* _What is being asked_
Each line below should be written out exactly, with none skipped.

* _The data_
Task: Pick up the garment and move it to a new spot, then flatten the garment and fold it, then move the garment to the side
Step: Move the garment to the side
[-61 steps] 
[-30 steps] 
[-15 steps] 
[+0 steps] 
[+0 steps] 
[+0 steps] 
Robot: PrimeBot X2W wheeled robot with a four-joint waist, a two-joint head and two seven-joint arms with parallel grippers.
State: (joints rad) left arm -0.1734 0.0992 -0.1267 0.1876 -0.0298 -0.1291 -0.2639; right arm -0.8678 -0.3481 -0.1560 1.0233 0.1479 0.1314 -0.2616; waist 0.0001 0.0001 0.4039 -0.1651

* _Exercise output_
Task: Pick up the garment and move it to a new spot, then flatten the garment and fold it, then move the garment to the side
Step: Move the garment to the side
[-61 steps] 
[-30 steps] 
[-15 steps] 
[+0 steps] 
[+0 steps] 
[+0 steps] 
Robot: PrimeBot X2W wheeled robot with a four-joint waist, a two-joint head and two seven-joint arms with parallel grippers.
State: (joints rad) left arm -0.1734 0.0992 -0.1267 0.1876 -0.0298 -0.1291 -0.2639; right arm -0.8678 -0.3481 -0.1560 1.0233 0.1479 0.1314 -0.2616; waist 0.0001 0.0001 0.4039 -0.1651

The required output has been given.